I would like to invite your attention into corporate slavery, its going in oman, a prominent money exchange company which is run by an indian family, has branches in most of the places in oman, the employees those who are working at their branches in hyper markets are forced to work 12*7 without a weekly off, most of them are just under the age of thirties and having problem of hypertension , they are dont complain because they fear complaints will get them ousted.

This particular company doesnt pay over time as well, the employees didnt get an increment for two consecutive years, they didnt even pay the ministry standard 5 % of increment.

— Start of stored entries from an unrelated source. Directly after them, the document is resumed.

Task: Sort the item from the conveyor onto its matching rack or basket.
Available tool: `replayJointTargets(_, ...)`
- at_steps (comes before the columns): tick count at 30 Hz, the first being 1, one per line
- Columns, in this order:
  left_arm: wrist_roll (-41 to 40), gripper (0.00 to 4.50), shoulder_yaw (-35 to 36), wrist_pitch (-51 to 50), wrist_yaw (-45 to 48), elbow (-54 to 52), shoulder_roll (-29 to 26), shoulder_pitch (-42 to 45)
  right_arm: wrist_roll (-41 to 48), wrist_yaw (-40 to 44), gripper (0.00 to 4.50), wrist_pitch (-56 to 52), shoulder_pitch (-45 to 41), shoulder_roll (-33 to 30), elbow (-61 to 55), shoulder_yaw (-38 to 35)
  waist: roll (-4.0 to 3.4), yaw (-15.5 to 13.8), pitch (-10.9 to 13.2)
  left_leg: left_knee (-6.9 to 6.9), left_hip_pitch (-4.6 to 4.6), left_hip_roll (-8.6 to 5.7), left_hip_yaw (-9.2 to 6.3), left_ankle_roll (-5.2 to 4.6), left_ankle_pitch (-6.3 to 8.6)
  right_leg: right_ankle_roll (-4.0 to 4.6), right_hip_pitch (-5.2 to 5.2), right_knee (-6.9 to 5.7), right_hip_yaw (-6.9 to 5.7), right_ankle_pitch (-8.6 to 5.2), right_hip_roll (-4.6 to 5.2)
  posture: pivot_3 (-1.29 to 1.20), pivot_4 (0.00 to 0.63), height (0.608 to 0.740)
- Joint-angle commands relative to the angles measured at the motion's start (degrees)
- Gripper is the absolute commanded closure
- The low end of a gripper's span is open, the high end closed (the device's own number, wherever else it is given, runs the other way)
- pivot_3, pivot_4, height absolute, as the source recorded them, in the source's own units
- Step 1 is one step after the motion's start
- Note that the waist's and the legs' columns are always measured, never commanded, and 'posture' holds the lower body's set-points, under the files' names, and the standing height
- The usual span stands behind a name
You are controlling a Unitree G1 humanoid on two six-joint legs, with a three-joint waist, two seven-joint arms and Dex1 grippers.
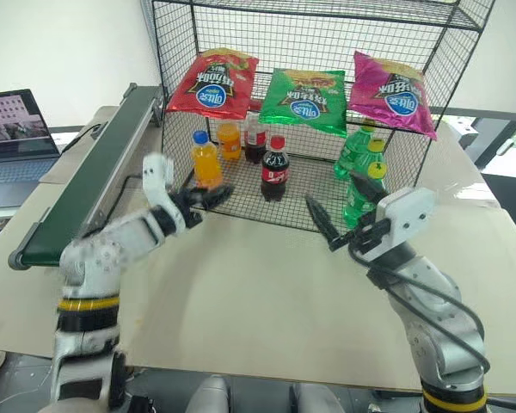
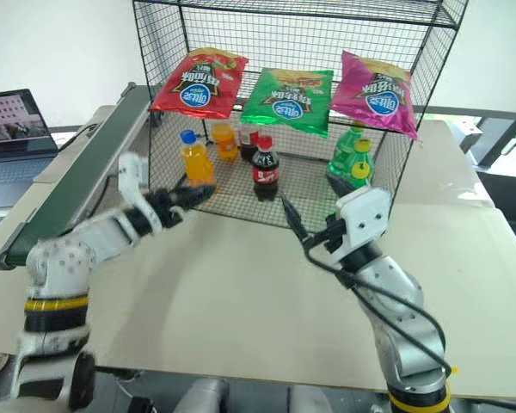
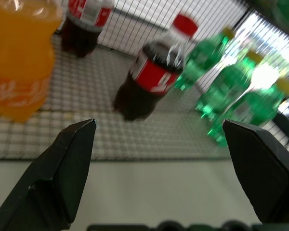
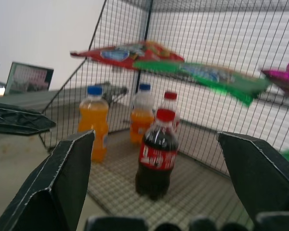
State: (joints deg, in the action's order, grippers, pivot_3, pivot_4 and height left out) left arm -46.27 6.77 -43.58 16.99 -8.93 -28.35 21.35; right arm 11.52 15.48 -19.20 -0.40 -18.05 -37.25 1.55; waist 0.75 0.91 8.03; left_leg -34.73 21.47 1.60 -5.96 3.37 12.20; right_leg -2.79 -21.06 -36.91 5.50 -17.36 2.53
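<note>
I saw the green chip bag (image 1: pixel 306 101) lying flat on the upper wire shelf of the rack (image 1: pixel 447 34), in the middle of that shelf, with the red chip bag (image 1: pixel 213 83) just beside it on the robot's left and the magenta chip bag (image 1: pixel 390 93) on its right. All three bags tilted toward me at the front edge.

Below them, on the rack's bottom shelf, I had two orange soda bottles (image 1: pixel 206 161) at the left, two cola bottles (image 1: pixel 274 169) near the middle, and a cluster of green soda bottles (image 1: pixel 361 172) at the right, all upright.

The conveyor (image 1: pixel 95 176) ran along the robot's left side of the rack, its green belt bare where I could see it. A laptop (image 1: pixel 14 129) sat open farther left, beyond the belt.

My left gripper (image 1: pixel 208 194) hung just in front of the rack's lower left corner, near the front orange bottle, its jaws spread wide and holding nothing. My right gripper (image 1: pixel 327 225) hovered over the table (image 1: pixel 267 310) in front of the rack's right half, pointing toward the cola bottles, its jaws likewise wide apart and empty. In the right wrist view the tip of the left gripper's fingers (image 4: pixel 17 120) showed beside the rack.
</note>
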Motion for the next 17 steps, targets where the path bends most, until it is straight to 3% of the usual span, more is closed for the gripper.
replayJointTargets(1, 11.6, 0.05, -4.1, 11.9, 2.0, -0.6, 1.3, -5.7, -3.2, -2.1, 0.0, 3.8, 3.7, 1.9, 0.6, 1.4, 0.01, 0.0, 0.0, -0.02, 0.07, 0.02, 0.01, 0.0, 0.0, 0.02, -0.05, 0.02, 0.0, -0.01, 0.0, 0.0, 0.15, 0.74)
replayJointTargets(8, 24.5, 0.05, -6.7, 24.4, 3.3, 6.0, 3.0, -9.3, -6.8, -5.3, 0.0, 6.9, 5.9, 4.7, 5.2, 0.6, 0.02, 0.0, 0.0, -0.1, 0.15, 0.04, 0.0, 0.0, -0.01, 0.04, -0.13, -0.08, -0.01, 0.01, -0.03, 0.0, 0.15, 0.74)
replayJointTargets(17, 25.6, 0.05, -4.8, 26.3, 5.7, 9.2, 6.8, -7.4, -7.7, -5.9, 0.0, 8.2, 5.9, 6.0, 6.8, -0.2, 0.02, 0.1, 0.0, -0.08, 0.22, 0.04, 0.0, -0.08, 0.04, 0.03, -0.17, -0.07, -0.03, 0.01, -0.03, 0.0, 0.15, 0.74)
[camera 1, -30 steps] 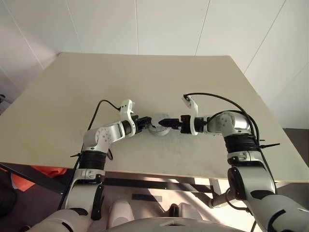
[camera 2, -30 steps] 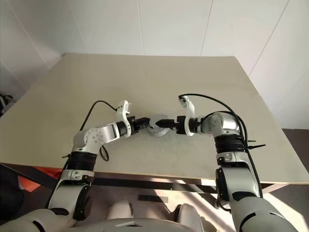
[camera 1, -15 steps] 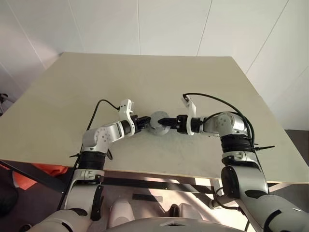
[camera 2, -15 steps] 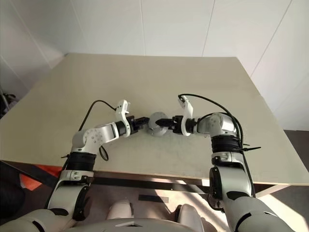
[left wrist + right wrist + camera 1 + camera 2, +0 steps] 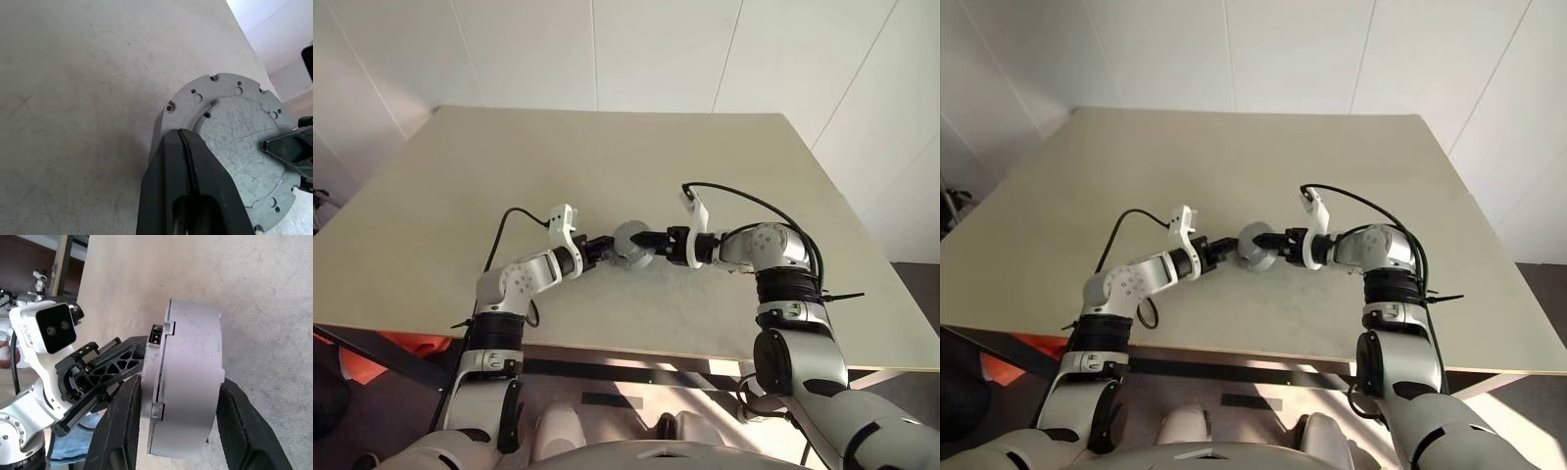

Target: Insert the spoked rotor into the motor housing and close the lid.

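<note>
The motor housing (image 5: 183, 382) is held off the table (image 5: 607, 157) between the 2 arms, roughly midway across the near half of the tabletop. The right gripper (image 5: 178, 421) has its 2 fingers pressed against the housing's flat faces, 1 on each side, so it is pinching the puck across its thickness. The left gripper (image 5: 183, 147) has its fingers pressed together — its tip sits at the flanged rim, though whether a sliver of rim is pinched between them I cannot tell.

To do this step well, I judge the right gripper should carry the weight squarely, with the faces flat against the pads, before the left lets go or shifts (a tilted puck could slip out edgewise). Any turning should be slow, keeping the housing over the table.

Hard to make out — whether the spoked rotor is already inside and the lid already seated: the face in the left wrist view is plain scratched metal with bolt holes, and no copper windings are visible.
</note>
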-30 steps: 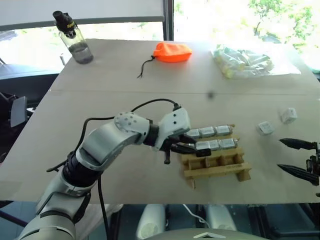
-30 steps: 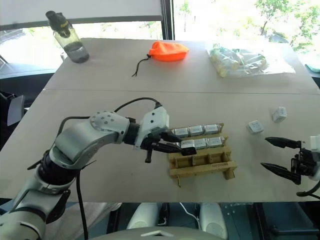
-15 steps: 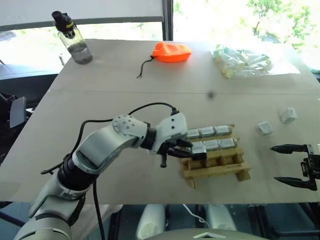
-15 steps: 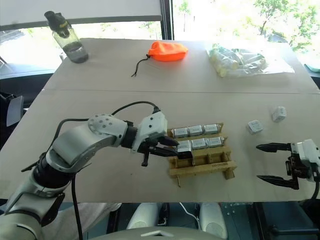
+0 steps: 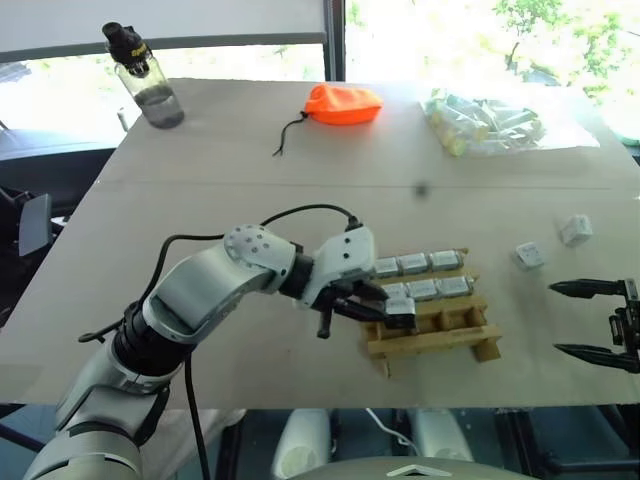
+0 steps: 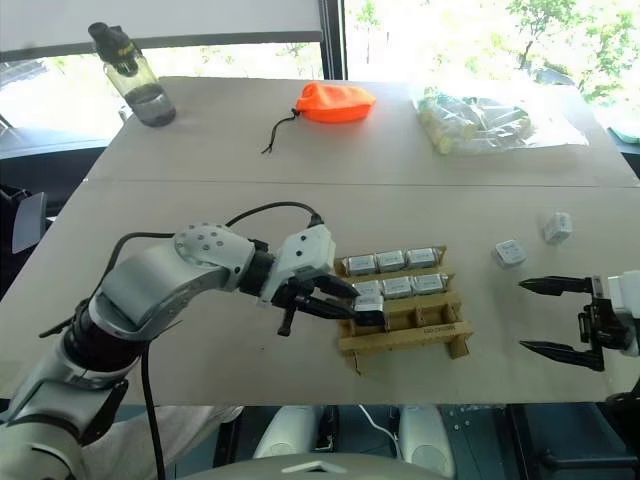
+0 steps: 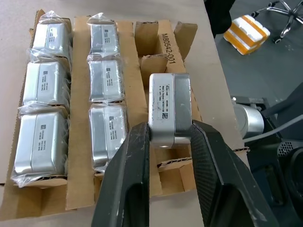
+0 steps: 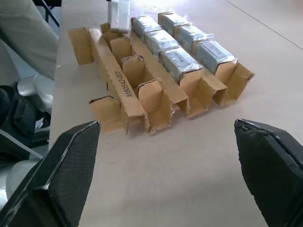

This company doesnt have a proper hr department, if there any govt announced public holiday the employ who is works in a hyper market branch cannot get an overtime for that, this company is existing in oman for atleast 30 yrs and known with its two letter short form, is very famous in whole sale of foriegn currency, I worked in this company for 4 years and left last year and joined in some other company my poor colleagues are still facing the problems.



There are many corporates similar to this and all employee rights are still voilated. I beleive Ministry should come up with more inspections and penalties for all violators.